Poll: Does 0.999.. equal 1 ?

[Kingsman]

You're asuming the function f(x)=x (because that's basically what we're talking about here, just a line of real numbers) is discontinuous?

The function was never stated to us, so I was ASSUMING that it was discontinuous. If the function's really nothing more than f(x) = x , well, that changes things. I didn't read this thread all the way through because I found that doing so on the Escapist is a good way to get ulcers, but if he mentioned that the function is f(x) = x, then I retract my original statement.

IF the function is discontinuous, however, then there is potentially a very, very important distinction between x being less than 1 and x being 1, which anyone who went through a Calculus class on limits can understand.

 

[Zukhramm]

You're asuming the function f(x)=x (because that's basically what we're talking about here, just a line of real numbers) is discontinuous?

The function was never stated to us, so I was ASSUMING that it was discontinuous.

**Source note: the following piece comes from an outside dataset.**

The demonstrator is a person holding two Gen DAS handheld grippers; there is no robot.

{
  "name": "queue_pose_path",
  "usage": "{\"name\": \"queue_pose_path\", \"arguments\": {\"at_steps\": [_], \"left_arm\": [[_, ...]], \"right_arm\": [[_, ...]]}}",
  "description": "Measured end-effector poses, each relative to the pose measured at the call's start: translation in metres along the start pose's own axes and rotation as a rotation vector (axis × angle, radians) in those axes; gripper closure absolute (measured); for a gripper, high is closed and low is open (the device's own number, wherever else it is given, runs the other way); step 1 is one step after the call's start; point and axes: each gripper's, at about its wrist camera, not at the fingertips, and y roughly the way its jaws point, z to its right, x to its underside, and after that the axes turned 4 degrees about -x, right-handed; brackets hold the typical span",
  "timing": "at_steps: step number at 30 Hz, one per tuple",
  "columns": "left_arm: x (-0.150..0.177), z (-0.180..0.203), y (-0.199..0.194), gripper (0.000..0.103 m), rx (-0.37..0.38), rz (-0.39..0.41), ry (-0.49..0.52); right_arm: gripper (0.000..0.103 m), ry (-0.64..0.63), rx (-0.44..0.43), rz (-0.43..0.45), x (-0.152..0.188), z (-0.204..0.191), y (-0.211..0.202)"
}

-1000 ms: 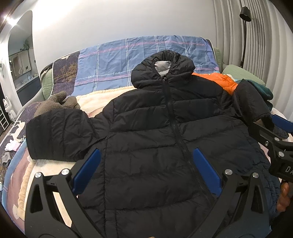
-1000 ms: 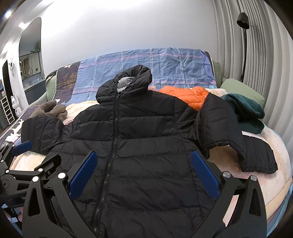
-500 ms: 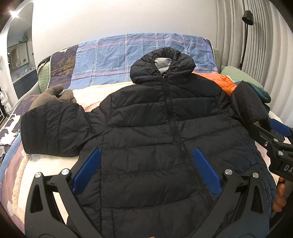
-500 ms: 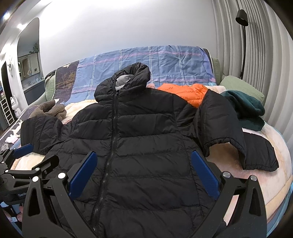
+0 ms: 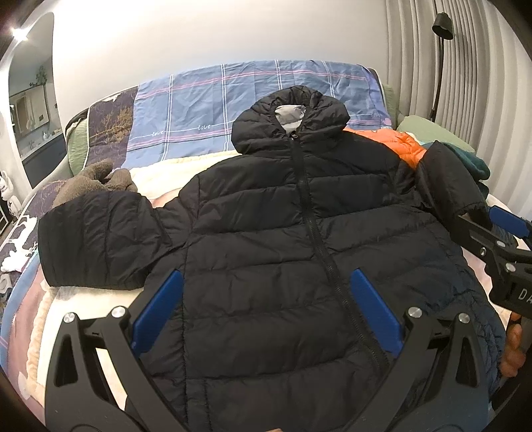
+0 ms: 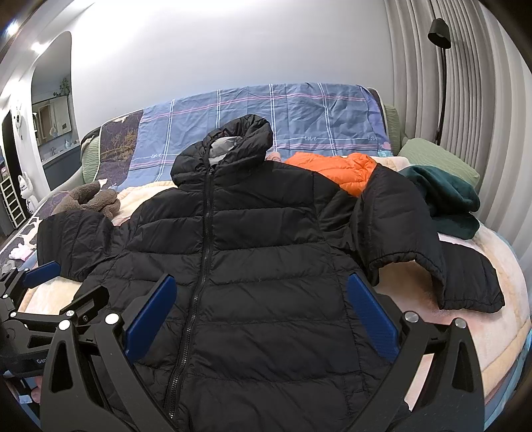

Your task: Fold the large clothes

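Both tongs — left [image 5: 266, 309], right [image 6: 262, 307] — spread wide, gripping nothing, over the jacket [image 5: 292, 239] lying flat, zipped, on the bed [image 6: 498, 319]; better pinching each sleeve near the cuff, then folding inward.

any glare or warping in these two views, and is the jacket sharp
Left wrist view: ceiling light flares top left, curtain bows from fisheye. Right wrist view: same bowing, softer glare; the jacket is sharp in both, its black folds dim.
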Motion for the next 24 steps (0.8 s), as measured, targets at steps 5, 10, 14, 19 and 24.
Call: {"name": "queue_pose_path", "arguments": {"at_steps": [5,10,14,19,24], "left_arm": [[0.0002,0.0004,-0.0001,0.002,0.002,0.000,-0.002],[0.0009,-0.0013,-0.0007,0.002,0.013,0.005,-0.005],[0.0009,-0.0022,-0.0014,0.002,0.028,0.012,-0.007],[0.0017,-0.0027,-0.0004,0.002,0.032,0.013,-0.011],[0.0030,-0.0045,-0.0004,0.002,0.031,0.015,-0.014]], "right_arm": [[0.001,-0.004,0.001,-0.001,-0.0007,-0.0005,0.0003],[0.001,-0.005,0.001,-0.001,-0.0006,-0.0011,0.0003],[0.001,-0.005,0.001,-0.001,-0.0008,-0.0011,0.0004],[0.001,-0.004,0.001,-0.001,-0.0009,-0.0010,0.0004],[0.001,0.001,0.006,-0.001,-0.0005,-0.0007,0.0007]]}}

If the function's really nothing more than f(x) = x , well, that changes things. I didn't read this thread all the way through because I found that doing so on the Escapist is a good way to get ulcers, but if he mentioned that the function is f(x) = x, then I retract my original statement.

IF the function is discontinuous, however, then there is potentially a very, very important distinction between x being less than 1 and x being 1, which anyone who went through a Calculus class on limits can understand.

There was never any specific function mentioned, but if 0.999... != 1 the line of real numbers must be discontinuous since the limit and the value in the same point would be different.

 

[mps4li3n]

x=.9999...
10x=9.9999...
10x-x=9.9999...-.9999...
9x=9
x=1
.9999...=x=1
.9999...=1

The flaw with this is that you have one less than infinity 9s after the decimal in 9.999 so it would not be 9 but 8.999...1

OT they are not equal. The reason they always appear to be is that the difference is so negligible that it can be ignored. You could say .999... ≈ 1 but that is because it is approximation. Also 1/3 does not equal .333... it is just a common approximation like pi ≈ 3.14

Protip: Infinity minus 1 is still infinity, Subtraction does not make it a finite number

Hey, i wanted to say that...

Infinity minus anything but Infinity is always Infinity... also, plus and x and / ....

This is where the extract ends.